Exercise instructions ->
Could you return each line of the material that has "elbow" in it?

Provided records ->
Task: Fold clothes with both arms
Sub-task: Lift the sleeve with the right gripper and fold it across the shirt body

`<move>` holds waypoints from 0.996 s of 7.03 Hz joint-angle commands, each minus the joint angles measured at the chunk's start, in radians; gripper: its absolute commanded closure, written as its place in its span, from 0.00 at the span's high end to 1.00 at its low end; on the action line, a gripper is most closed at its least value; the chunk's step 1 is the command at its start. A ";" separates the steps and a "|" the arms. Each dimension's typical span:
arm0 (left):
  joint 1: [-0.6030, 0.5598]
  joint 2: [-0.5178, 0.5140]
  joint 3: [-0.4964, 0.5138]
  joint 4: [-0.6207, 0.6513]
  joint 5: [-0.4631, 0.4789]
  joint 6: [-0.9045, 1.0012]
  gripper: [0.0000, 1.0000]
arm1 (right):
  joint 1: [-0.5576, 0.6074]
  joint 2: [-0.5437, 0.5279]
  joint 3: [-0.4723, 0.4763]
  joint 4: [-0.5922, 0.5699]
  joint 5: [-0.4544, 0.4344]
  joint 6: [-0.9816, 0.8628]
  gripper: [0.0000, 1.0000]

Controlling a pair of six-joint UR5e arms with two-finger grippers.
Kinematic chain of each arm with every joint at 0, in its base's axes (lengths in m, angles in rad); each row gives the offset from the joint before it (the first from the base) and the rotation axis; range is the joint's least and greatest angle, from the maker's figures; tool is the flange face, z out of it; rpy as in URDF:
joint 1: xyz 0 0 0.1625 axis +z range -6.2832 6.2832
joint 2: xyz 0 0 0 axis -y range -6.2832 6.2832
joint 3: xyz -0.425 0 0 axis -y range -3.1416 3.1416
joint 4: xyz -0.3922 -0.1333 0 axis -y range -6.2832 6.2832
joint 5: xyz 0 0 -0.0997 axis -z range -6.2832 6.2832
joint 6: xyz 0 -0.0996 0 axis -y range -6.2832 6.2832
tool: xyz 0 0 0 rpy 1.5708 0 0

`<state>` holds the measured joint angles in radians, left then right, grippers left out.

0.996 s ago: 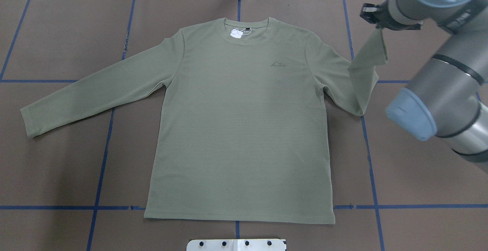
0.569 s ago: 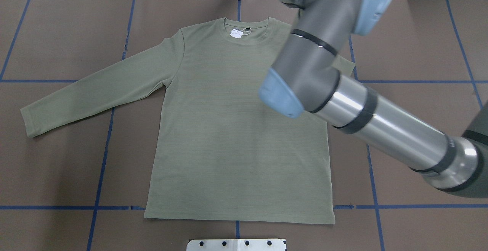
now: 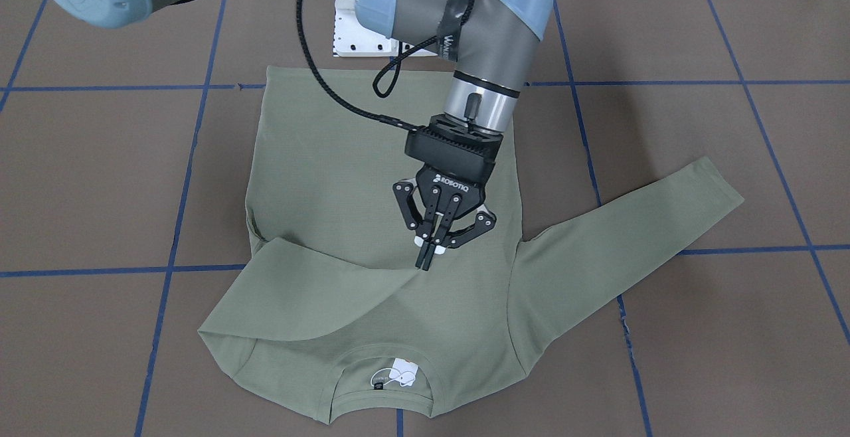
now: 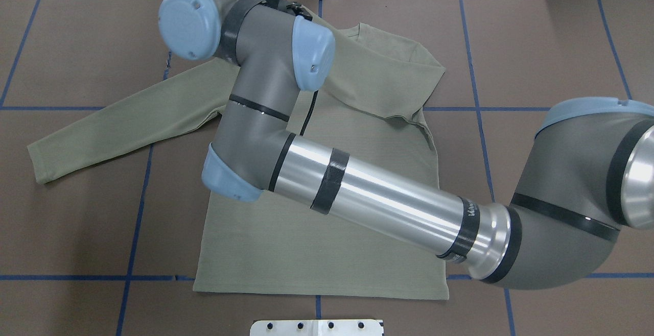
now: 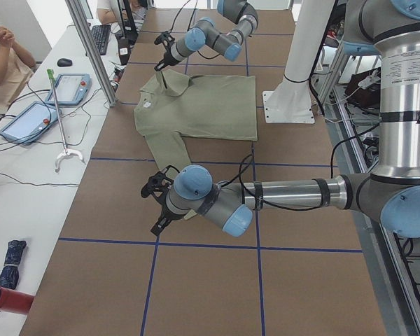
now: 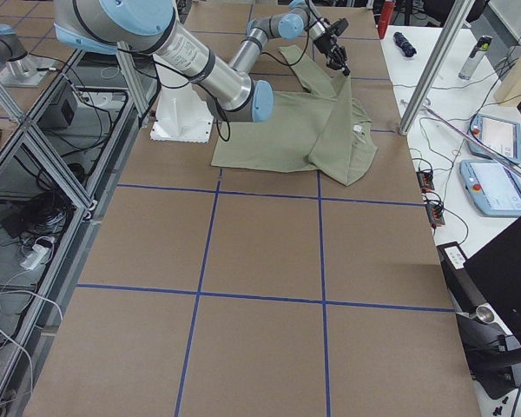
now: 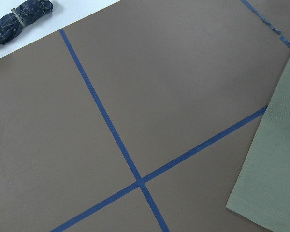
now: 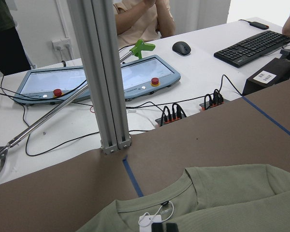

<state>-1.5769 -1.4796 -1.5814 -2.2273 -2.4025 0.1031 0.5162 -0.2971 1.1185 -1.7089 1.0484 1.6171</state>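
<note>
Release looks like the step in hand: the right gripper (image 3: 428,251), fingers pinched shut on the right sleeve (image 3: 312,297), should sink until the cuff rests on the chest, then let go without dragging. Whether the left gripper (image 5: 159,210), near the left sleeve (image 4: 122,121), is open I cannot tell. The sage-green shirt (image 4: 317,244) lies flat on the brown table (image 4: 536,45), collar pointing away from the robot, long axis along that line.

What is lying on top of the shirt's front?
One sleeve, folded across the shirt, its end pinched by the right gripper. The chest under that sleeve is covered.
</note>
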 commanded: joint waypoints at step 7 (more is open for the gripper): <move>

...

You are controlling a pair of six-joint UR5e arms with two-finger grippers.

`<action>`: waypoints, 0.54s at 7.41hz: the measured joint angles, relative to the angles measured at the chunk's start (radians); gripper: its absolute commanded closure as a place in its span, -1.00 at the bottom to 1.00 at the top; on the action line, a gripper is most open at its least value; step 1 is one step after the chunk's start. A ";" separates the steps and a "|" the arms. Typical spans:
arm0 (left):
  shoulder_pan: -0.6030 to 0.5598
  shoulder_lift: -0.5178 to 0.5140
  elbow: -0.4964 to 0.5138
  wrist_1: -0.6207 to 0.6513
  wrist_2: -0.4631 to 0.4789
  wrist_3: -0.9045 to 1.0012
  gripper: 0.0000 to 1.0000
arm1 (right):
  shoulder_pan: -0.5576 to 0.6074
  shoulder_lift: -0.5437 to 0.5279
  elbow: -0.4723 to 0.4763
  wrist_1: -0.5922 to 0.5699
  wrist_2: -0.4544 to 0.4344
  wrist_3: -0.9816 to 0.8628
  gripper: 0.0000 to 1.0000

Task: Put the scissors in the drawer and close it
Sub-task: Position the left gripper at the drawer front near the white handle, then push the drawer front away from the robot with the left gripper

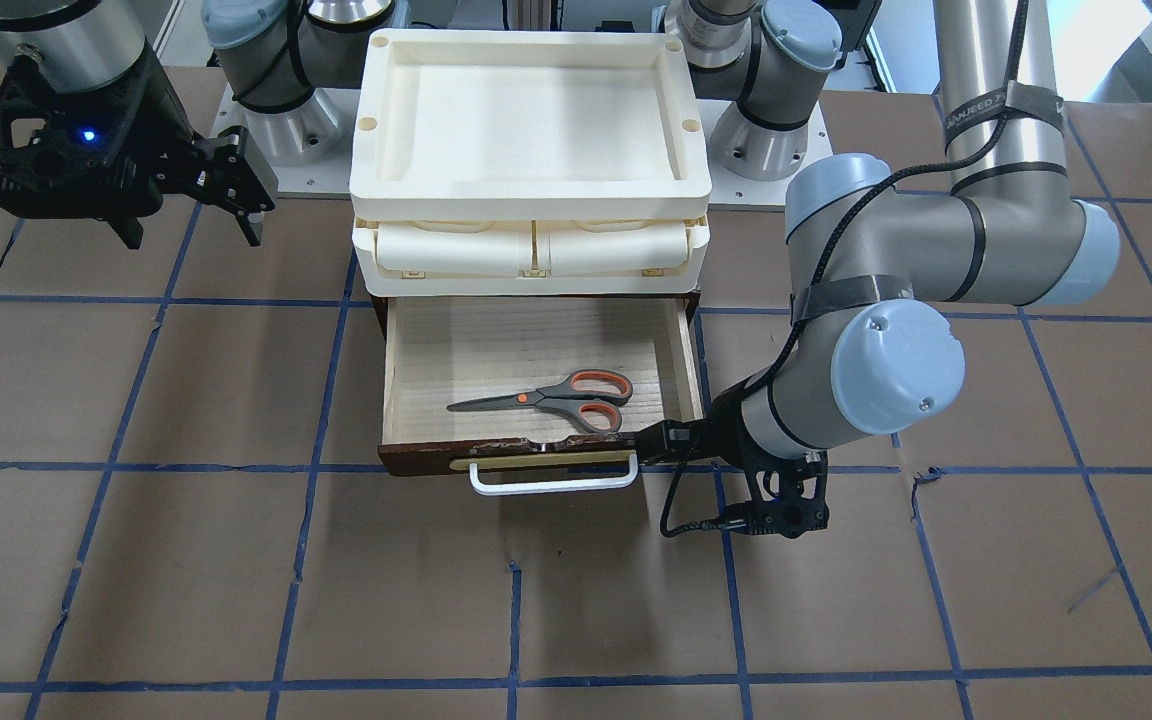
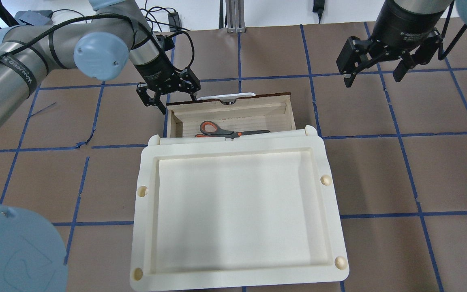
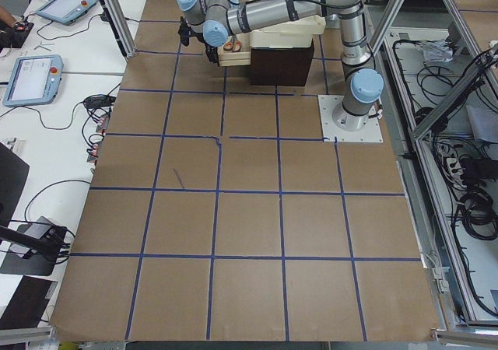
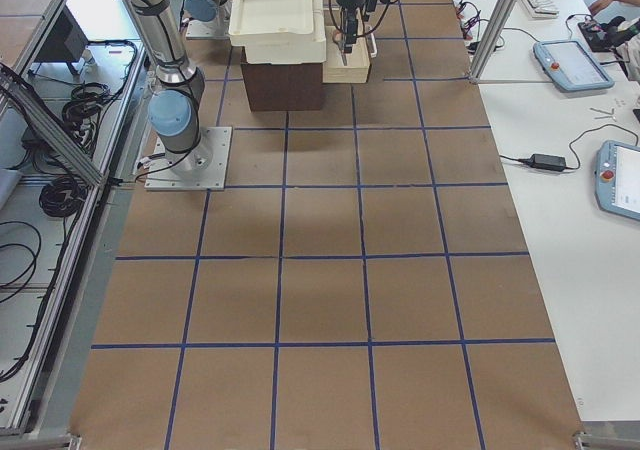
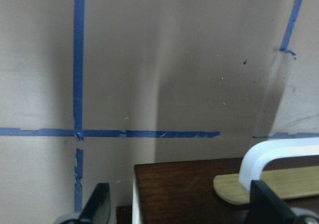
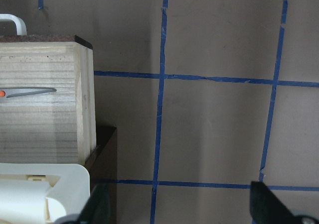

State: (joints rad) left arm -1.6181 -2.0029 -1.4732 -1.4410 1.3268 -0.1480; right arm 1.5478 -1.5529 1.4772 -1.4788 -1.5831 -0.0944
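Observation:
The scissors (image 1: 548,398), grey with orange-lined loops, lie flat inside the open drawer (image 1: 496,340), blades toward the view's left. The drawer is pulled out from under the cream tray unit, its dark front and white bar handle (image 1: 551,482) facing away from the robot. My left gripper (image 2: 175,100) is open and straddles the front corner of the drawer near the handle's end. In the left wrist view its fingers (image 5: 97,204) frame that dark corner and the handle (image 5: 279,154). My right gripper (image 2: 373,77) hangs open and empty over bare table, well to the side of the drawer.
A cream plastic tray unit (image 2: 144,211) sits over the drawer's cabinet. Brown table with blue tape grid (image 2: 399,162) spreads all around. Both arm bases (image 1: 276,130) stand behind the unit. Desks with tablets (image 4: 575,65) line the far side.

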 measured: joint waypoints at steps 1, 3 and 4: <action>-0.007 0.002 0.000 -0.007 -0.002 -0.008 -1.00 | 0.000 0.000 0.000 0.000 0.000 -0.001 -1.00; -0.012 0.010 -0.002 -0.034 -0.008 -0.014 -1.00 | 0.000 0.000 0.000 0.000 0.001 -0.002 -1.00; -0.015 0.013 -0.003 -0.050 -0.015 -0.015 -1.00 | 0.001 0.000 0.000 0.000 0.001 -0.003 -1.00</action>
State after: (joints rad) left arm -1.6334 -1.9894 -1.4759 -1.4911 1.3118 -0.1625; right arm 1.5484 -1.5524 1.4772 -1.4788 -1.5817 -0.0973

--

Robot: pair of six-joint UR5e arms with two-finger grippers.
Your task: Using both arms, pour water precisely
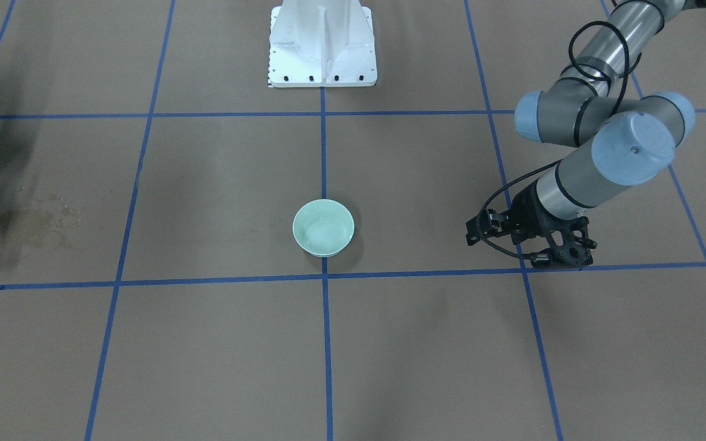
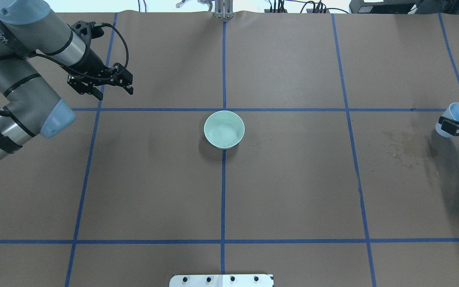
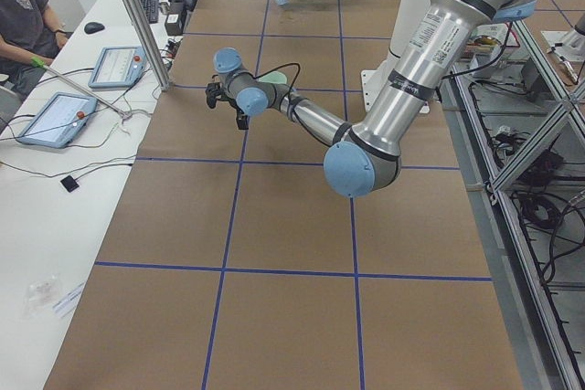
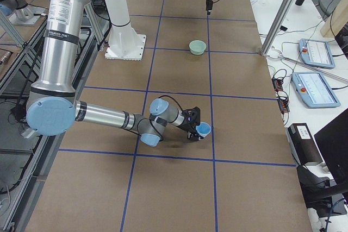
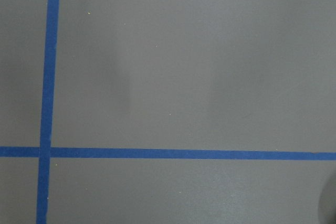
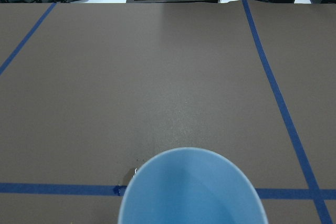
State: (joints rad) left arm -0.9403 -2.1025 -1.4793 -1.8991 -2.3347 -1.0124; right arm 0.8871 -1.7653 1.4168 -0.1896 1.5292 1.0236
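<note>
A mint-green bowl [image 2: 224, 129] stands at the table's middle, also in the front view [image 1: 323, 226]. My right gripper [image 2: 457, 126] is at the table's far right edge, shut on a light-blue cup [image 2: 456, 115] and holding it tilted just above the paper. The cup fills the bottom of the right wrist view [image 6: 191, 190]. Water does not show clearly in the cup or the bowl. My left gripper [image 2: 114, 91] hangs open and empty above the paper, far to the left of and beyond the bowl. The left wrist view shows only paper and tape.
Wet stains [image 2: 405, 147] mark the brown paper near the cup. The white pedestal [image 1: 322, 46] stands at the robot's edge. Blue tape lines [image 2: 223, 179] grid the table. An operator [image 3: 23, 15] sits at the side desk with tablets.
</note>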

Task answer ->
  elbow: -0.4964 to 0.5138
  elbow: -0.4723 to 0.4763

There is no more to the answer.